- [Task to carry out]: Lines of the listing that contain "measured" need to be copied.

- [Exercise data]:

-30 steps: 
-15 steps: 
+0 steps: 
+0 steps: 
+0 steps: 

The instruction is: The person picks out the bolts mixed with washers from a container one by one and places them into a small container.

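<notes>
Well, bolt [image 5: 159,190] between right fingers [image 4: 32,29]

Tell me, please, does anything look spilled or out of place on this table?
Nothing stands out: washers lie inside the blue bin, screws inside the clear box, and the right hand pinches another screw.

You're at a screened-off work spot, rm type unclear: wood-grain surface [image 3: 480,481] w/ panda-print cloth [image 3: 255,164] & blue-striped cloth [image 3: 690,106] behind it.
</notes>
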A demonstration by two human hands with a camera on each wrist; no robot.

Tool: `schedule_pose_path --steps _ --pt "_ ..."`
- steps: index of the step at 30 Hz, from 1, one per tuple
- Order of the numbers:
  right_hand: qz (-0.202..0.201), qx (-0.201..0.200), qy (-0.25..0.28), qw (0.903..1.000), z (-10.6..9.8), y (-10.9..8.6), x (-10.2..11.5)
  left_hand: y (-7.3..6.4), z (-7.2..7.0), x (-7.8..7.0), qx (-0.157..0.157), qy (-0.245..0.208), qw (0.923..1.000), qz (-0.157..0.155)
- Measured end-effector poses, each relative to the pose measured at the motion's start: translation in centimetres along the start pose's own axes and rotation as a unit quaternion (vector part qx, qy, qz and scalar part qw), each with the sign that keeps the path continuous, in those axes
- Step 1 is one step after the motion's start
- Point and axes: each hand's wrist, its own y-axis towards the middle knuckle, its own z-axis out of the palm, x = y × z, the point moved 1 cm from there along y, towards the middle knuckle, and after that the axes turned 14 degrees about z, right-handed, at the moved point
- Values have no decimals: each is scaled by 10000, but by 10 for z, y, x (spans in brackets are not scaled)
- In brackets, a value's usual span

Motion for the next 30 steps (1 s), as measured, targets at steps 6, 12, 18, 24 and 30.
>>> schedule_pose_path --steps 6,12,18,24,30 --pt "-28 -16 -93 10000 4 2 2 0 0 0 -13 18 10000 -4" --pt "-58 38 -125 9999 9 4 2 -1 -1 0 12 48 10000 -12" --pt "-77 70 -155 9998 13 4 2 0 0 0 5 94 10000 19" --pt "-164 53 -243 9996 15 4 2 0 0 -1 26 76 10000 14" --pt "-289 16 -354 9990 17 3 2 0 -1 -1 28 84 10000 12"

- [Result for this exercise]:
- Measured end-effector poses, each relative to the pose measured at the motion's start: translation in centimetres along the start pose's own axes and rotation as a unit quaternion (vector part qx, qy, qz and scalar part qw), each with the sign that keeps the path continuous, in those axes
Motion for the next 30 steps (1 s), as measured, targets at steps 6, 12, 18, 24 and 30.

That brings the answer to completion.